CAPORETTO PER LA PASTORALE PARROCCHIALE?
di Marco Ronconi
Durante la Prima guerra mondiale, una delle manovre decisive che portò alla disfatta italiana di Caporetto fu l’azione di un tenente tedesco che, semplicemente, fece qualcosa di nuovo. Da diversi anni si combatteva secondo una procedura precisa, condivisa da tutti i contendenti, che produceva tonnellate di cadaveri prontamente sostituite con altrettanta carne da cannone. Quel modo di combattere espose alla decimazione una generazione intera solo per spostare il confine di poche centinaia di metri. Eppure per anni nessuno osò fare diversamente, preferendo incolpare del disastro la fragilità delle truppe sottoposte, la rigida cecità dei superiori, l’avversa sorte o quant’altro potesse ergersi a capro espiatorio. Poi arrivò quel giovane tenente tedesco.

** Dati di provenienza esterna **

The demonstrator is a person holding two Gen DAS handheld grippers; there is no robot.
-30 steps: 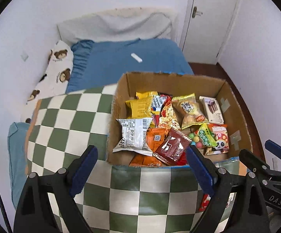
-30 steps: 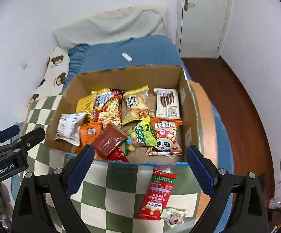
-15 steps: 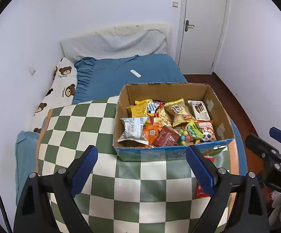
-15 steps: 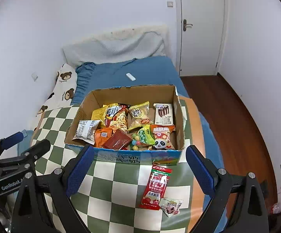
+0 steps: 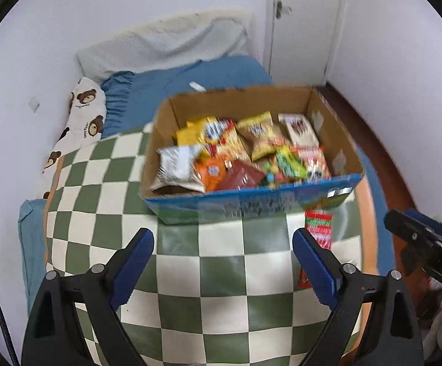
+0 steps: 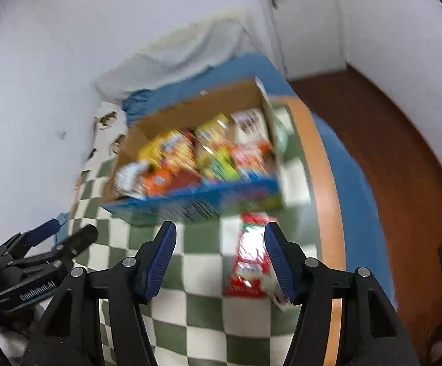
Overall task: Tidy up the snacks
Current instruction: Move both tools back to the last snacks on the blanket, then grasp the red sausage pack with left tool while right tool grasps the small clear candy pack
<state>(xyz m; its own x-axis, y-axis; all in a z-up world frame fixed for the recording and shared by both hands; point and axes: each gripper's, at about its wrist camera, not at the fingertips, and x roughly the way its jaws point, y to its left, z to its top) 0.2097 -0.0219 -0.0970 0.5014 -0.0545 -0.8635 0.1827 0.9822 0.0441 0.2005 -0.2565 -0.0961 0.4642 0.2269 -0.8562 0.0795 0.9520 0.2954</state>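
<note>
Over the near end of the checked blanket (image 5: 221,274), both grippers hang in the air with nothing in them. The left gripper (image 5: 223,262) has its jaws spread wide, blue pads far apart above bare green and cream squares. The right gripper (image 6: 220,259) has its jaws parted too, though less widely. Just past its right pad lies a red packet (image 6: 250,256) flat on the blanket, lengthwise toward the box; a smaller pale wrapper (image 6: 277,294) sits at the packet's near corner, mostly behind the pad. The right view is blurred, so print on either cannot be read.

Beyond the red packet, and almost touching its far end, stands the box (image 5: 251,207), an open cardboard carton with a blue printed front wall. It rests on the blanket toward the right edge of the bed (image 5: 227,70). Inside it the snacks are piled close together: a silver bag (image 5: 178,167) at the near left, an orange pack (image 5: 211,172) and a dark red pouch (image 5: 240,177) beside it, yellow bags (image 5: 190,132) behind, and a white bar (image 5: 300,129) at the far right corner.

Past the box the blue sheet shows, with a bear-print pillow (image 5: 83,116) along the left wall and a white headboard cushion (image 5: 166,45) behind. A white door (image 5: 306,21) closes the far corner, and brown floor (image 6: 404,158) runs along the right of the bed.
</note>
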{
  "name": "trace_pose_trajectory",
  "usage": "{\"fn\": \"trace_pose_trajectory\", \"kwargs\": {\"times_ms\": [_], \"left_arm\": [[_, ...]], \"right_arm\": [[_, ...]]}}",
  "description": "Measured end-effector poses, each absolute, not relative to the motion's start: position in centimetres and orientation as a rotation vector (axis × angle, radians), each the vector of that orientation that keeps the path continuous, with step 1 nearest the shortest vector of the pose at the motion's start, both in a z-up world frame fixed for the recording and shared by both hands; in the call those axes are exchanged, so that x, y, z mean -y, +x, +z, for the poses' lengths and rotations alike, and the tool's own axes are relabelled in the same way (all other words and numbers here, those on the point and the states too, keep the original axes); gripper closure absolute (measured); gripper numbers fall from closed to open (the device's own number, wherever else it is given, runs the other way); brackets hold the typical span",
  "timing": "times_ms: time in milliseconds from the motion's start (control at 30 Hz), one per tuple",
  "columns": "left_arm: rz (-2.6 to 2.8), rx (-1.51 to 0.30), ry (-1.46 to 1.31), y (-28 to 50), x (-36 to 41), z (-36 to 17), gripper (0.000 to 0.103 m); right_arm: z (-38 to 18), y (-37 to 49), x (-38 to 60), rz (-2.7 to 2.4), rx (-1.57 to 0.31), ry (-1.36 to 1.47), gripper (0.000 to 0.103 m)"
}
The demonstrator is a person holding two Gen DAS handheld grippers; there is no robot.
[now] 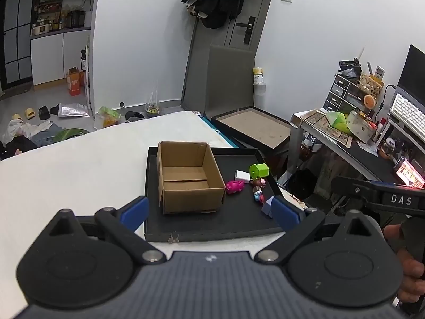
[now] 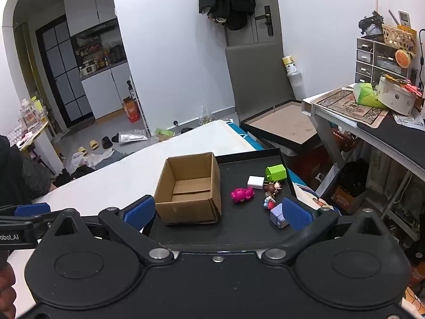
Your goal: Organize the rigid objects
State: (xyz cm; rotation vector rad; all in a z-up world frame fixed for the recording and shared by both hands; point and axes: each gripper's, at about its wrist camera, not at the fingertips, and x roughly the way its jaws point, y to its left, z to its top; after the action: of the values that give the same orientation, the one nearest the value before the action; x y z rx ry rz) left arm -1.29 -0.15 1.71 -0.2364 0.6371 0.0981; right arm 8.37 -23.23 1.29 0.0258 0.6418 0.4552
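Nothing is sitting in the cardboard box (image 2: 188,188) yet, so the sorting is looking unstarted. All the small rigid pieces are lying loose on the black tray (image 2: 239,232), to the right of the box: a pink pig toy (image 2: 241,194), a white block (image 2: 255,182), a green house-shaped block (image 2: 276,172), a small doll figure (image 2: 272,187) and a lavender cube (image 2: 277,215) nearest. The tray is resting on a white bed (image 1: 79,175). Both left tongs (image 1: 209,210) and right tongs (image 2: 219,212) are hovering wide apart, holding nothing, near the tray's near edge.
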Motion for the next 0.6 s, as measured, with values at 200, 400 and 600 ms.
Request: {"fn": "trace_pose_trajectory", "kwargs": {"times_ms": [200, 400, 600], "left_arm": [[0.099, -0.633, -0.235, -1.5, 0.4, 1.8, 0.005], [0.097, -0.621, -0.231, -2.1, 0.6, 2.0, 0.005], [0.092, -0.614, -0.228, -2.6, 0.5, 2.1, 0.005]], "right_arm": [[1.4, 8.3, 23.4, 0.455, -0.635, 0.025, 0.0], [1.5, 8.0, 23.5, 0.465, -0.628, 0.023, 0.0], [1.7, 7.8, 23.7, 0.472, -0.614, 0.018, 0.0]]}}
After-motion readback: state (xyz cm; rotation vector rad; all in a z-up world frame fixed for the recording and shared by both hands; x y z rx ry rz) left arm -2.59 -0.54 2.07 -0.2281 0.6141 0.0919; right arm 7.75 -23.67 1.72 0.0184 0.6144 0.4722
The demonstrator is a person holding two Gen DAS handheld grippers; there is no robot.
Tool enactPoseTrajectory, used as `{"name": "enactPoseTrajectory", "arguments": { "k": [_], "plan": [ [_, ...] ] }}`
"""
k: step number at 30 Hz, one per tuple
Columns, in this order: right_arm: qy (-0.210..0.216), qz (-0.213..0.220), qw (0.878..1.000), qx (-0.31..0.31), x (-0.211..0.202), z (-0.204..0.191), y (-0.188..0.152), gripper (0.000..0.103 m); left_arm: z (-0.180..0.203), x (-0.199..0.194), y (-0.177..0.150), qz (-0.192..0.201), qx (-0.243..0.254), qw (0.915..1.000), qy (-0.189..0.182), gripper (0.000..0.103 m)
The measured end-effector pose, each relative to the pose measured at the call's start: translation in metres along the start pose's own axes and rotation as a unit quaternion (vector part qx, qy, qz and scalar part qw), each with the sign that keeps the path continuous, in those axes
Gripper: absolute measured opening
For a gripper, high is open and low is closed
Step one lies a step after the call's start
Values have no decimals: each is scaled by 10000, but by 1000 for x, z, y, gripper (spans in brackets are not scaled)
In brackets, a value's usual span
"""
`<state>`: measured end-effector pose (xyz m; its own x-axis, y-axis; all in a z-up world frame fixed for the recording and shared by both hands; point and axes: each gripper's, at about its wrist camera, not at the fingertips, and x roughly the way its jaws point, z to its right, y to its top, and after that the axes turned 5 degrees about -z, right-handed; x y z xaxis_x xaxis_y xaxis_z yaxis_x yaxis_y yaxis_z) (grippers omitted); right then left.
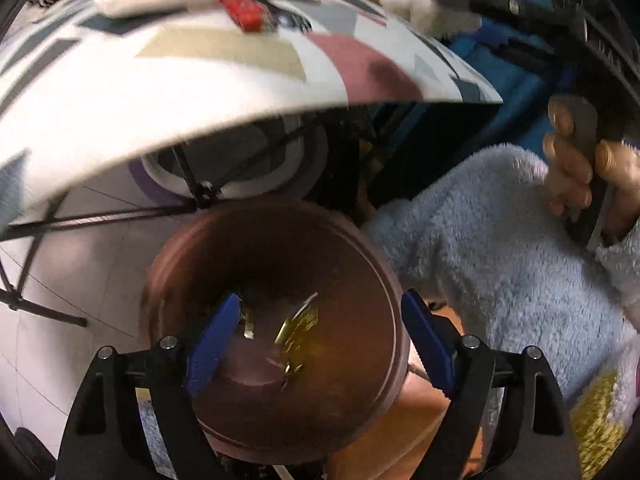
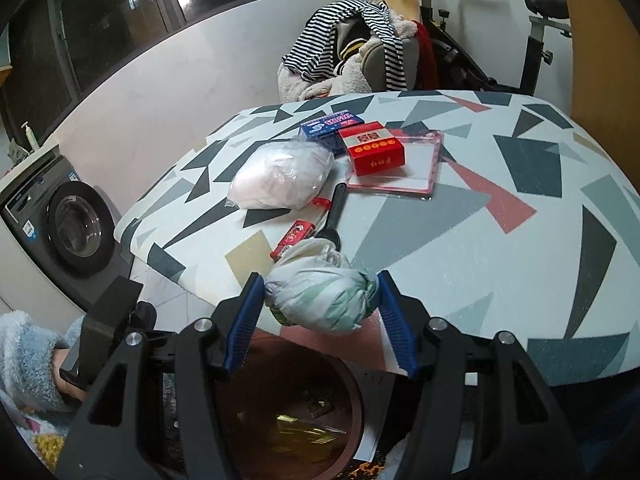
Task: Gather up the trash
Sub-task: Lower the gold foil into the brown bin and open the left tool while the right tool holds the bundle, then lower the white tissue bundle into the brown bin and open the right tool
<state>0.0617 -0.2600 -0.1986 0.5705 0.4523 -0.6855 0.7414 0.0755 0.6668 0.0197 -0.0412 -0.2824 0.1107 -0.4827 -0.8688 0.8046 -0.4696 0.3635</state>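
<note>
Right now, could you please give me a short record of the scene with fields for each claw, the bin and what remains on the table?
left claw: open, empty, above the bin's mouth
right claw: shut on a crumpled wad, at the table's near edge
bin: brown, round, on the floor beside the table; gold scraps inside
table: patterned top; holds a clear bag, red box, blue box, black spoon

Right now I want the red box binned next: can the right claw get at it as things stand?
Probably not yet. The right claw is shut on a crumpled wad, so its jaws are full. The red box lies uncovered further back on the table.
</note>
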Motion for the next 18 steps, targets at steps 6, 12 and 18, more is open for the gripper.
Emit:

La sua idea, con il senno di poi, non era così assurda: cambiare l’ordine delle azioni. Da quando la guerra era iniziata, infatti, ogni battaglia si svolgeva nello stesso modo: si bombardava per un sacco di ore (anche per giorni), mentre i fanti se ne stavano rintanati, poi si aspettava che i fumi si diradassero e quindi si avanzava di corsa all’arma bianca, sperando che l’artiglieria avesse demolito ostacoli e mitragliatrici; speranza vana, proprio perché gli altri, sapendo come sarebbero andate le cose, si erano organizzati. Il giovane tenente propose invece di far avanzare i suoi mentre l’artiglieria bombardava, così da essere alla fine già in territorio nemico e prendere di sorpresa gli avversari rinchiusi nei rifugi. Certo, era rischioso oltremodo e occorreva grande fiducia nei cartografi, nei propri cannoni e nei propri soldati, ma l’alternativa era la morte per stagnazione.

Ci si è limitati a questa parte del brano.